Но все эти любезности были растрачены впустую на взбешенного немца.
– Я полагаю, вы отдаете себе отчет в том, мистер Холмс, что если ваше правительство одобрит ваши действия в отношении меня, это означает войну?
– А как насчет вашего правительства и его действий? – спросил Холмс, похлопывая по чемодану.
– Вы частное лицо. У вас нет ордера на мой арест. Все ваше поведение абсолютно противозаконно и возмутительно.
– Абсолютно, – согласился Холмс.
– Похищение германского подданного…
– И кража его личных бумаг.
– В общем, вам ясно, в каком вы положении, вы и ваш сообщник. Если я вздумаю позвать на помощь, когда мы будем проезжать деревню…
– Дорогой сэр, если вы вздумаете сделать подобную глупость, вы, несомненно, нарушите однообразие вывесок наших гостиниц и трактиров, прибавив к ним еще одну: «Пруссак на веревке». Англичанин – создание терпеливое, но сейчас он несколько ощерился, и лучше не вводить его в искушение.
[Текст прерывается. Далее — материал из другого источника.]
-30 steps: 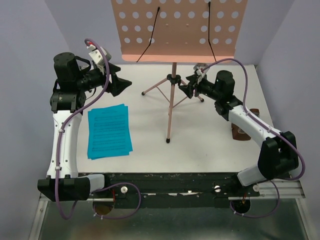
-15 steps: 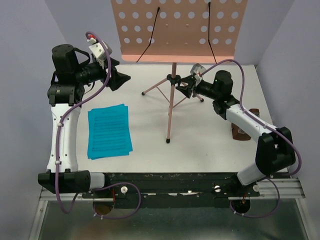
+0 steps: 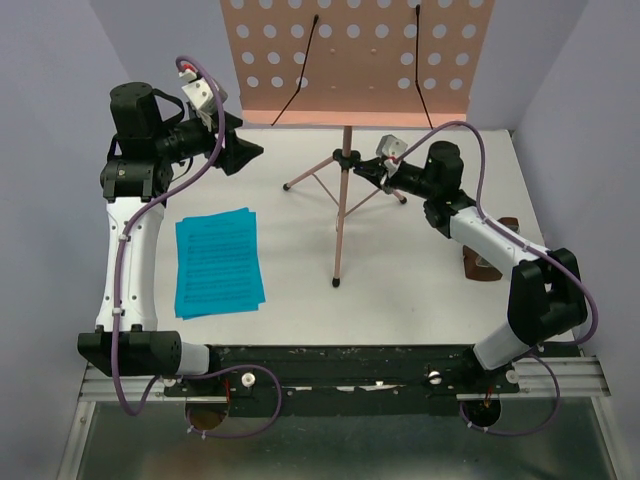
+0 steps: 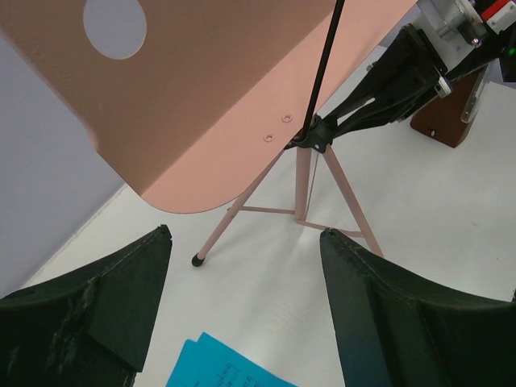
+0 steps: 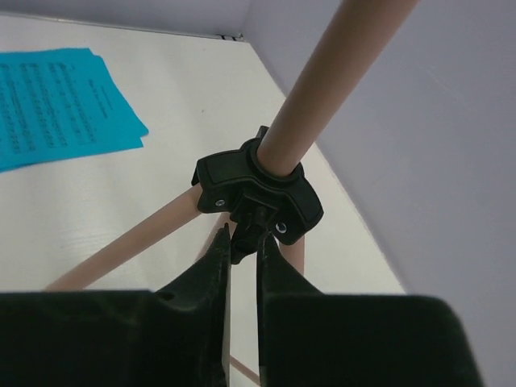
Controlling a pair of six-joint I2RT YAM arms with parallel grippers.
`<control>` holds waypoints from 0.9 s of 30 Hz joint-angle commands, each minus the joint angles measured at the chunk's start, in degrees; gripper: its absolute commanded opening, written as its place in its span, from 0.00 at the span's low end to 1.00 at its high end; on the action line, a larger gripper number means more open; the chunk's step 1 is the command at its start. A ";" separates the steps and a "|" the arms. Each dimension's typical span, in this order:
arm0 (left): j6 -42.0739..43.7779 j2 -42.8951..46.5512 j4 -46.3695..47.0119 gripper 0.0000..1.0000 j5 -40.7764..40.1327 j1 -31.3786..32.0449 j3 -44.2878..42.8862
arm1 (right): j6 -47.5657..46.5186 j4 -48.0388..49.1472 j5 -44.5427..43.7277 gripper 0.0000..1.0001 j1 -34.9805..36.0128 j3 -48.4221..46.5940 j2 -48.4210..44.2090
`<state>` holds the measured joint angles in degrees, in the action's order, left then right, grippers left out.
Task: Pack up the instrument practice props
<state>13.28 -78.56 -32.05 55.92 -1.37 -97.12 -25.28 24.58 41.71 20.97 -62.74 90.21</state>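
Stand (image 3: 341,215) pole vertical, desk (image 3: 340,100) on top. My right tool (image 5: 243,244) pinched narrow on collar knob (image 5: 251,219); my left tool (image 4: 246,234) wide, under desk's lower edge.

White surface (image 3: 400,290) — three items on it. Blue music sheets (image 3: 218,262): flat stack, left of centre. Salmon-pink music stand (image 3: 341,225): upright on three tripod feet, centre rear. Brown metronome (image 3: 482,272): right side — partly hidden.
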 commanded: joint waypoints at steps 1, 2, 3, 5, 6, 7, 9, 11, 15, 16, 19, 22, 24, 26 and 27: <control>-0.27 -0.36 1.29 0.83 0.59 0.66 -2.19 | -13.18 -0.93 6.70 0.08 0.30 0.34 -1.62; -0.27 -0.27 1.29 0.83 0.51 0.84 -2.20 | -16.79 -1.63 7.76 0.04 0.30 0.60 -1.79; -0.18 -0.27 1.29 0.83 0.42 0.75 -2.20 | -21.26 -2.60 8.55 0.01 0.30 0.78 -1.80; -0.18 0.16 1.38 0.83 0.16 0.84 -2.02 | -30.48 -4.44 9.44 0.00 0.30 1.48 -1.97; -0.18 0.17 1.21 0.83 0.15 0.93 -1.93 | -34.97 -5.58 9.53 0.00 0.30 1.65 -2.06; -0.27 0.25 1.38 0.83 0.24 0.93 -1.76 | -40.24 -7.07 10.14 0.00 0.30 1.74 -2.06; -0.18 0.52 1.64 0.83 0.24 0.93 -1.23 | -54.71 -10.59 10.66 0.00 0.39 2.27 -2.41; -0.18 0.78 2.17 0.83 0.07 1.01 -0.62 | -67.83 -11.40 11.11 0.01 0.30 3.76 -2.50; -0.45 1.48 3.05 0.83 -0.20 1.01 0.53 | -70.08 -4.72 9.80 0.25 0.30 4.38 -2.32; -0.45 1.66 3.14 0.83 -0.29 1.01 0.88 | -69.74 -3.58 9.01 0.36 0.30 4.47 -2.41; -0.36 2.36 3.05 0.84 -0.11 0.93 1.67 | -61.16 2.29 6.55 0.55 0.30 5.61 -3.46; 0.26 3.42 2.26 0.85 -0.20 1.02 2.64 | -47.89 5.30 2.68 0.63 -0.05 7.62 -6.00; 1.13 4.29 1.56 0.85 -0.20 1.01 3.34 | -38.66 4.61 0.75 0.66 -0.49 9.82 -8.90; 1.57 4.82 1.29 0.86 -0.37 1.01 3.87 | -27.08 1.71 -1.97 0.68 -1.10 11.93 -11.71; 1.58 5.09 1.38 0.86 -0.55 1.01 3.87 | -20.06 0.40 -3.81 0.68 -1.63 12.55 -12.95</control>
<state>13.39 -76.05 -30.20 55.88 -0.62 -93.89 -70.28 25.43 44.07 20.60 -52.99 82.70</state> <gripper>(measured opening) 0.855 0.671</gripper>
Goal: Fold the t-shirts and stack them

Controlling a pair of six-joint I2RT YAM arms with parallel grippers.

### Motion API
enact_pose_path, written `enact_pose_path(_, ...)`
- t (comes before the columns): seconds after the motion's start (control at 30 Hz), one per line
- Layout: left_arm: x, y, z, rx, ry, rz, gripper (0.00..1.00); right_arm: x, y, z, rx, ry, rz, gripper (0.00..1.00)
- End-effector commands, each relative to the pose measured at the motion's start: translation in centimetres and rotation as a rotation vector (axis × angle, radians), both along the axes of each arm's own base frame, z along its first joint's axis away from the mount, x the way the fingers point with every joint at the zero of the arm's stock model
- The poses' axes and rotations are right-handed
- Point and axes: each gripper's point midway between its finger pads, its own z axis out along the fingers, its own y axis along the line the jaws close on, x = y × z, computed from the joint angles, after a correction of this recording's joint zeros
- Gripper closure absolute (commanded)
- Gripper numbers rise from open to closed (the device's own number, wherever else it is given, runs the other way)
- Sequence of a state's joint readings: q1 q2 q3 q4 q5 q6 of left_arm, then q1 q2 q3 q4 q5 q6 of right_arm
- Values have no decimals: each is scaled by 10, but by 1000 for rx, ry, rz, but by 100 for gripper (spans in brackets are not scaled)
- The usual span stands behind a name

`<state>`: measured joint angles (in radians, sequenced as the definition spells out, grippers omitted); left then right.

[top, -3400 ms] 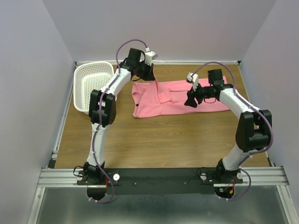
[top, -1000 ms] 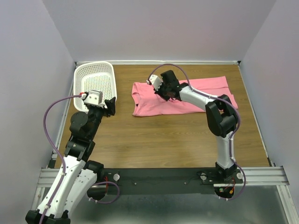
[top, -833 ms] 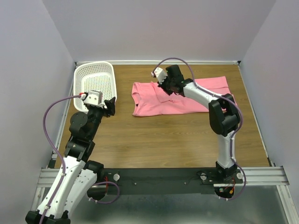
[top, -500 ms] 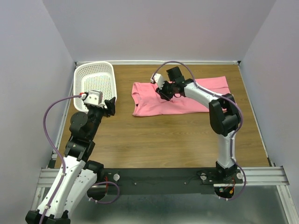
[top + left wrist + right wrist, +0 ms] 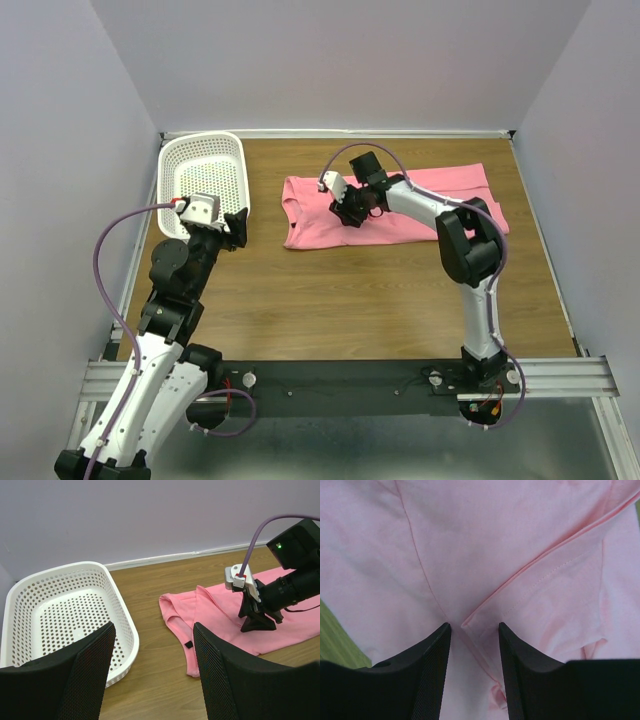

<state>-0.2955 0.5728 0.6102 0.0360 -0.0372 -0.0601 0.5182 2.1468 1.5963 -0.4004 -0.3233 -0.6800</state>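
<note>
My right gripper [image 5: 343, 210] has dropped onto the shirt [image 5: 310, 228] at upper centre, jaws open astride the sleeve hem [image 5: 530, 585], so I'd press deeper before closing, while my left gripper [image 5: 236, 222] idles open beside the basket [image 5: 205, 150].

The t-shirt [image 5: 312, 218] is of plain salmon-pink soft cloth, with short sleeves and a round neck. It lies flat on the far part of the wooden table [image 5: 330, 300], stretched sideways as a long band, the neck end to the left. One sleeve [image 5: 560, 595] is folded over onto the body, its stitched hem running diagonally. A small dark label [image 5: 188, 644] shows at the collar.
</note>
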Motion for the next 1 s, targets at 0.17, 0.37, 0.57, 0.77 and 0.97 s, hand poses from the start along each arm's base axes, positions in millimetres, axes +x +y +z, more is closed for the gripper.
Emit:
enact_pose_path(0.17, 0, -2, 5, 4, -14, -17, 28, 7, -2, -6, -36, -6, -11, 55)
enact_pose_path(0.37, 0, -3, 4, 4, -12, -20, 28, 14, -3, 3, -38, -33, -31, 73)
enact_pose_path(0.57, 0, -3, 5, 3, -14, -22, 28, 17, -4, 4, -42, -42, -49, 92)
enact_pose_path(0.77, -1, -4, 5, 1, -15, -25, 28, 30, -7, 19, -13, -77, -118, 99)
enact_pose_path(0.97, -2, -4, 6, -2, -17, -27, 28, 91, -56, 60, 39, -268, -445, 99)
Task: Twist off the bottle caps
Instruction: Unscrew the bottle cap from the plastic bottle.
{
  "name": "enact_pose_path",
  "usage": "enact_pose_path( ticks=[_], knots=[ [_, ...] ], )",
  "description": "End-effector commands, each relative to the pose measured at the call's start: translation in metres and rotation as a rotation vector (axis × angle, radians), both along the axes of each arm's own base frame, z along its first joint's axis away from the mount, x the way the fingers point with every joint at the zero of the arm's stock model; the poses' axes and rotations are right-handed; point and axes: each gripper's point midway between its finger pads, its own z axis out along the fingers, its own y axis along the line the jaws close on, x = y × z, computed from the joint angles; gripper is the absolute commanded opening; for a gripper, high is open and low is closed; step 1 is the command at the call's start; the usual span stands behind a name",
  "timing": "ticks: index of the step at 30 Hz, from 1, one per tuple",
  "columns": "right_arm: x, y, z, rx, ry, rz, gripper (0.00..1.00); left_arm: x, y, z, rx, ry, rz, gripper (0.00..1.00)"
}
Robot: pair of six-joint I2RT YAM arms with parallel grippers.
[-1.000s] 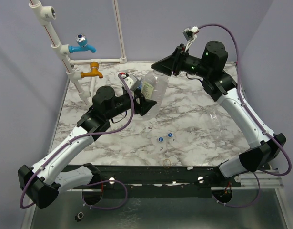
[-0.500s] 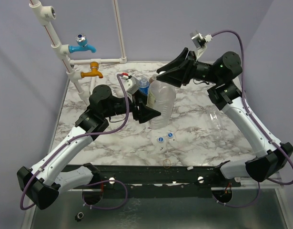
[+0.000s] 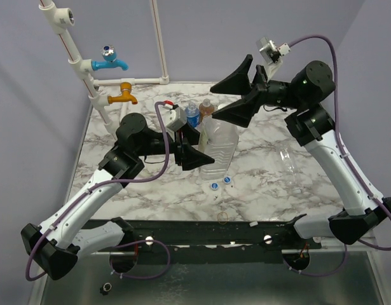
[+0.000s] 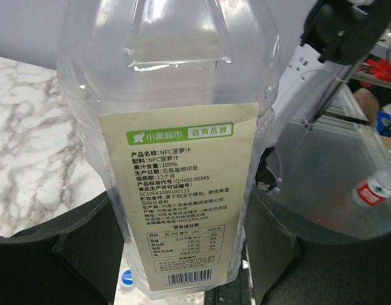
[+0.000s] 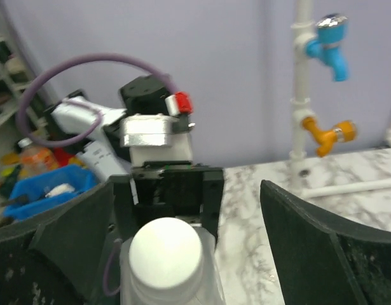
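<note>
My left gripper (image 3: 196, 152) is shut on the body of the larger squarish clear bottle (image 3: 219, 147), held upright; in the left wrist view its cream label (image 4: 182, 190) fills the frame between the dark fingers (image 4: 49, 232). Its white cap (image 5: 164, 251) sits on the neck. My right gripper (image 3: 213, 103) hovers over that cap, open wide, its fingers (image 5: 309, 254) apart from it on both sides. Behind stand a blue-labelled bottle (image 3: 192, 115) and an amber bottle (image 3: 206, 107). Two loose blue-and-white caps (image 3: 214, 186) (image 3: 227, 180) lie on the table.
A plain clear bottle (image 3: 288, 162) lies on the marble table (image 3: 150, 187) at the right. A thin yellowish ring (image 3: 223, 216) rests near the front edge. White pipes with a blue tap (image 3: 109, 60) and an orange tap (image 3: 124, 95) rise at the back left.
My right gripper has opened and released the white cap, drawing back to the right. The left gripper has swung the large bottle from tilted to upright and brought it nearer.
</note>
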Motion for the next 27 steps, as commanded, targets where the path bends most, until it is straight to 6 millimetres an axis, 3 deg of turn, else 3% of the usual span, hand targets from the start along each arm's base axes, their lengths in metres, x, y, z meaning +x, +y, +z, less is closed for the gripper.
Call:
enact_pose_path(
  ticks=[1, 9, 15, 19, 23, 27],
  knots=[
    [0.059, -0.013, -0.008, -0.051, 0.084, -0.399, 1.0, 0.033, 0.008, -0.002, 0.011, -0.111, 0.203, 0.0],
    [0.095, -0.017, -0.022, -0.093, 0.227, -0.59, 1.0, 0.106, 0.033, -0.021, 0.118, -0.267, 0.571, 0.0],
    [0.109, 0.003, -0.036, -0.136, 0.244, -0.623, 0.96, 0.12, 0.033, -0.022, 0.127, -0.257, 0.626, 0.0],
    [0.118, 0.013, -0.04, -0.136, 0.245, -0.641, 0.78, 0.121, 0.031, -0.023, 0.124, -0.242, 0.624, 0.0],
    [0.124, 0.019, -0.04, -0.133, 0.239, -0.653, 0.51, 0.123, 0.031, -0.023, 0.123, -0.234, 0.63, 0.0],
    [0.126, 0.022, -0.043, -0.138, 0.235, -0.657, 0.37, 0.121, 0.031, -0.021, 0.113, -0.226, 0.628, 0.0]
  ],
)
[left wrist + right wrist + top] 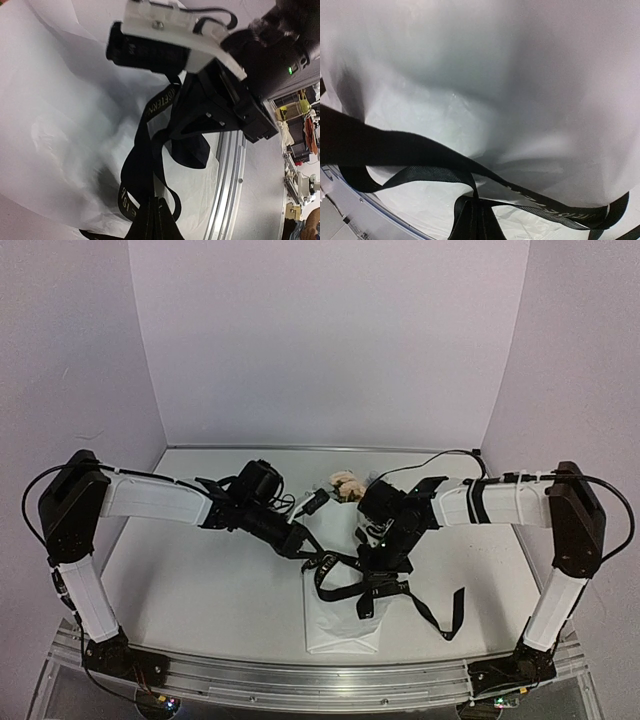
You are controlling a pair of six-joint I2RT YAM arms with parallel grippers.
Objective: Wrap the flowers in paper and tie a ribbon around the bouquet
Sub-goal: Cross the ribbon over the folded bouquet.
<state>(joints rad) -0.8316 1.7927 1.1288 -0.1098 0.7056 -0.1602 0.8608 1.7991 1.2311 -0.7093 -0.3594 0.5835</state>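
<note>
The pale table (180,585) carries the bouquet (340,625), with the ribbon (459,608) trailing beside it

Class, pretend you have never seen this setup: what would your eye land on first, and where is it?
A tangle of black ribbon loops over the white paper bouquet near the front middle of the table, with the left gripper and right gripper both shut on it. Farther back, between the two wrists, peach flowers peek out.

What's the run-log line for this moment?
phase: tying ribbon | left gripper: shut on ribbon | right gripper: shut on ribbon | bouquet: paper-wrapped, lying on table, flowers at far end
</note>
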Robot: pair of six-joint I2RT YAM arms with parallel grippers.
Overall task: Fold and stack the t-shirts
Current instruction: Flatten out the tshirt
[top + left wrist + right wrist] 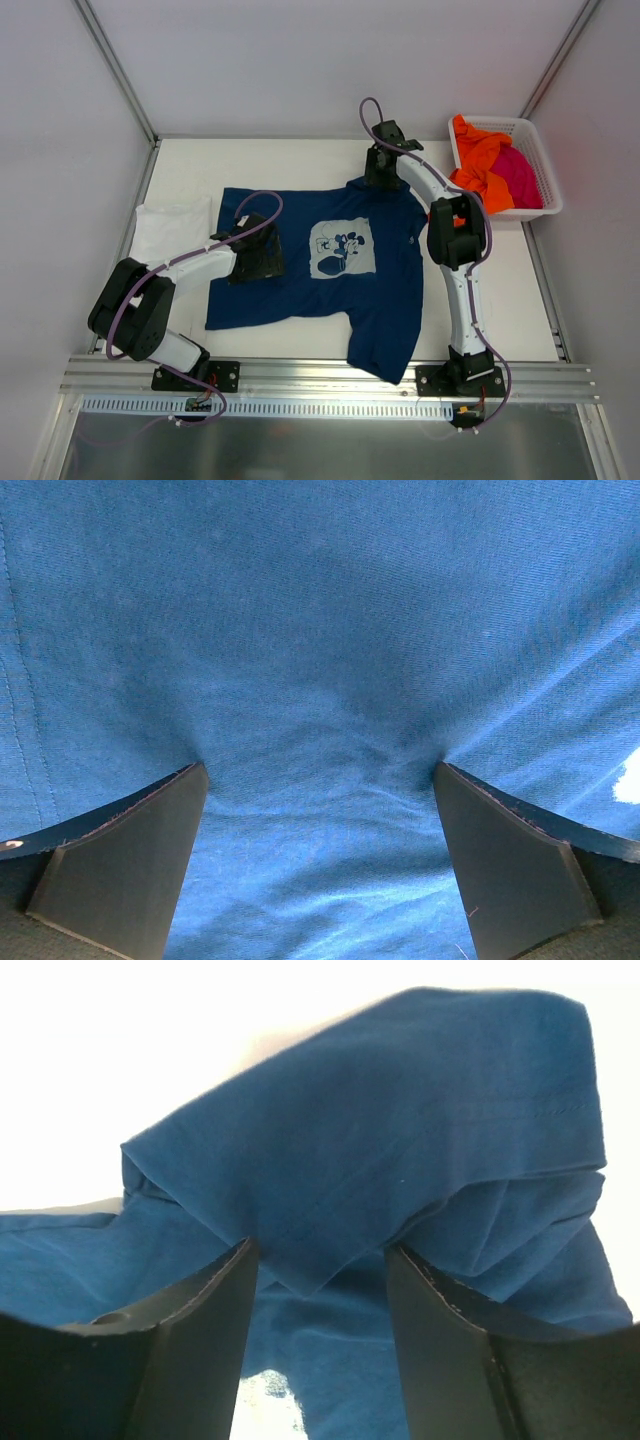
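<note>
Navy t-shirt (300, 290), spread flat mid-table (280, 160), pale print upward. Left gripper (320, 775): claw at its widest, both fingertips pressed onto the shirt's left side. Right gripper (320, 1260): claw half apart around a raised fold at the shirt's far shoulder; whether it pinches, I cannot tell. White t-shirt (170, 228): folded, touching the navy one's left edge. Orange t-shirt (482, 160) and magenta t-shirt (522, 178): heaped in the basket (543, 160), far right.

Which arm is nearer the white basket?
Right. The right arm stands just left of the basket; the left arm rests on the navy t-shirt, far across the table.
</note>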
Нет, мистер фон Борк, вы тихо и спокойно проследуете вместе с нами в Скотланд-Ярд, и оттуда, если желаете, посылайте за вашим другом бароном фон Херлингом: как знать, быть может, еще сохранено числящееся за вами место в личном составе посольства. Что касается вас, Уотсон, вы, насколько я понял, возвращаетесь на военную службу, так что Лондон будет вам по пути. Давайте постоим вон там на террасе – может, это последняя спокойная беседа, которой нам с вами суждено насладиться.